Index Patterns and Data Views

Index patterns (renamed to "data views" in Kibana 8.x) define how Kibana connects to Elasticsearch indices. Every search, visualization, and dashboard depends on a properly configured data view.

What is a Data View?

A data view tells Kibana:

  1. Which indices to query (via a pattern like logs-*)
  2. Which field is the timestamp (for time-based analysis)
  3. What fields are available (names, types, formats)
Elasticsearch Indices           Data View              Kibana Apps
┌──────────────────┐
│ logs-2024-01-01  │
│ logs-2024-01-02  ├──→  logs-*  ──→  Discover, Dashboards,
│ logs-2024-01-03  │     (@timestamp)     Visualizations, Alerts
│ logs-2024-01-04  │
└──────────────────┘

Without a data view, Kibana has no way to access your Elasticsearch data.

Data Views vs Index Patterns

The terminology changed in Kibana 8.x:

Kibana VersionTermLocation
7.x and earlierIndex PatternManagement → Index Patterns
8.0+Data ViewStack Management → Data Views

The functionality is the same.

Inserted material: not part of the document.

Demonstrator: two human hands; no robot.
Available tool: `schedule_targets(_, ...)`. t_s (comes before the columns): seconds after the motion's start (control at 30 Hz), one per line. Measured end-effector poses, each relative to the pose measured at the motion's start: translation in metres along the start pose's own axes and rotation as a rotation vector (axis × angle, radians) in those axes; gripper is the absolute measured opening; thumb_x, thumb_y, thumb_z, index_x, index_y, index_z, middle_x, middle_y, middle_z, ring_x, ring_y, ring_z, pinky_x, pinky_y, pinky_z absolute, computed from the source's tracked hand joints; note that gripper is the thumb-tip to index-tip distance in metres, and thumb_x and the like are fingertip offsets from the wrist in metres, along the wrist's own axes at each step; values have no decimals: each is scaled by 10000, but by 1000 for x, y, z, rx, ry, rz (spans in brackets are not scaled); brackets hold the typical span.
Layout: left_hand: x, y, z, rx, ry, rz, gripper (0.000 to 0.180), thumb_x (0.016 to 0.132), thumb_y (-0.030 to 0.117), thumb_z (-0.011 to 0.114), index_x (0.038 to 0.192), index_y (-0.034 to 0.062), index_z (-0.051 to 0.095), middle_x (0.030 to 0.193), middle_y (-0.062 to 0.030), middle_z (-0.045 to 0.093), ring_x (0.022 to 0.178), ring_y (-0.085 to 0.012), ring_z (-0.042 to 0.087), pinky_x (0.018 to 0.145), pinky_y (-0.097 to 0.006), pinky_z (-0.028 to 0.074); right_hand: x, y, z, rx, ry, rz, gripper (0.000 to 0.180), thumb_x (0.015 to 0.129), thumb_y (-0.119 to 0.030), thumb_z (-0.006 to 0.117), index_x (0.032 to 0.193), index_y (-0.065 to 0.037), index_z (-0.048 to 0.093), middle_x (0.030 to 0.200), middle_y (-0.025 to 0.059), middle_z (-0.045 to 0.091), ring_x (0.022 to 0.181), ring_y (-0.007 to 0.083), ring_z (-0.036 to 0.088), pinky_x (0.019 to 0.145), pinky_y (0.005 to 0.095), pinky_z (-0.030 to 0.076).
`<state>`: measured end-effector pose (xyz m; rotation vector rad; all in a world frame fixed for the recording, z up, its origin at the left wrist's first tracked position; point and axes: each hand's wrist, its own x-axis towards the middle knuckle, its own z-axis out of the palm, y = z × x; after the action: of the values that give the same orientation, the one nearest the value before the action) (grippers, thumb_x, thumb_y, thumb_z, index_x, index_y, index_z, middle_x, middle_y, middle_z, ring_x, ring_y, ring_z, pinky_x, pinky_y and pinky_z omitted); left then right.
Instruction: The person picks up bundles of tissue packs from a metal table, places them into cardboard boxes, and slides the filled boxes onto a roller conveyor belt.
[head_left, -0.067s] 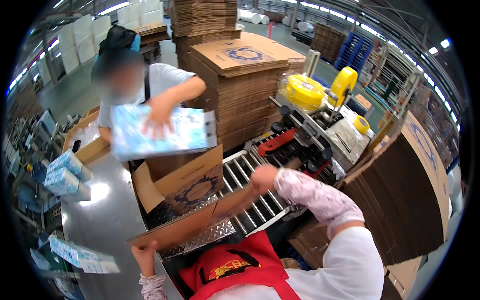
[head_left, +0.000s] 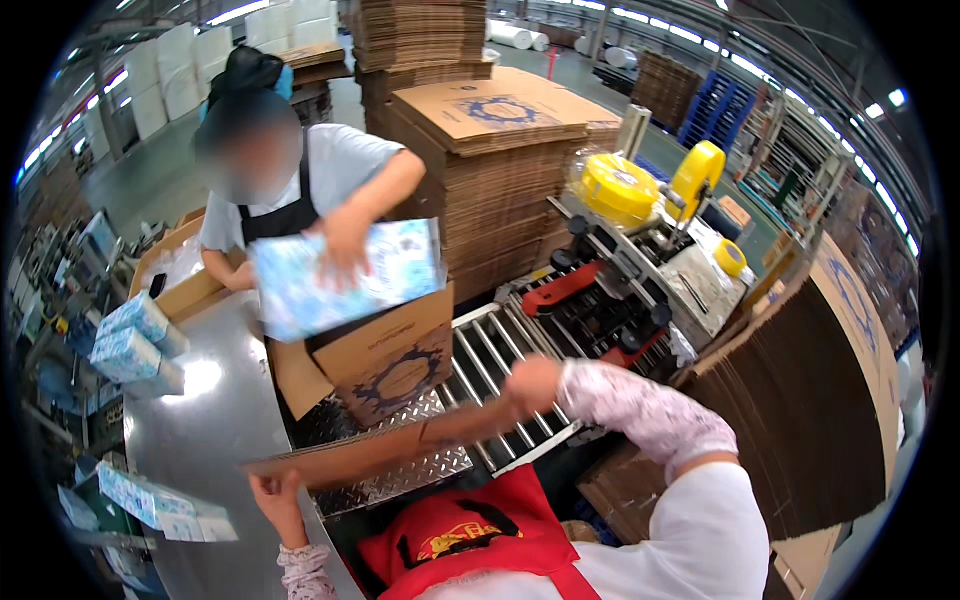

This guide uses "data view" but the concepts apply to both.

Creating a Data View

Via the UI

  1. Go to Stack ManagementKibanaData Views
  2. Click "Create data view"
  3. Fill in the form:
Name:           Web Server Logs
Index pattern:  webserver-logs-*
Timestamp field: @timestamp
  1. Click "Save data view to Kibana"

Choosing an Index Pattern

The index pattern determines which Elasticsearch indices are included:

PatternMatchesUse Case
logs-*logs-2024-01, logs-2024-02, etc.All log indices
metrics-*metrics-cpu, metrics-memory, etc.All metric indices
filebeat-*filebeat-8.11.0-2024.01.15, etc.All Filebeat indices
apm-*apm-7.x, apm-8.x, etc.All APM indices
*EverythingAll indices (use carefully)
logs-prod-*logs-prod-web, logs-prod-apiOnly production logs
logs-2024.01.*logs-2024.01.01 through .31January 2024 logs

Wildcards in Patterns

*           Matches everything
logs-*      Matches any index starting with "logs-"
*-prod-*    Matches any index containing "-prod-"
logs-*,-logs-debug-*    Match logs-*, exclude logs-debug-*

Exclusion syntax: Use a comma followed by a minus sign to exclude indices:

Index pattern: logs-*,-logs-internal-*,-logs-debug-*
Matches: logs-web-*, logs-api-*, etc.
Excludes: logs-internal-*, logs-debug-*

Selecting a Timestamp Field

The timestamp field enables time-based filtering (the time picker):

Common timestamp fields:
- @timestamp          (default for Beats, Logstash)
- timestamp           (custom pipelines)
- order_date          (business data)
- event.created       (ECS format)
- event.ingested      (when Elasticsearch received it)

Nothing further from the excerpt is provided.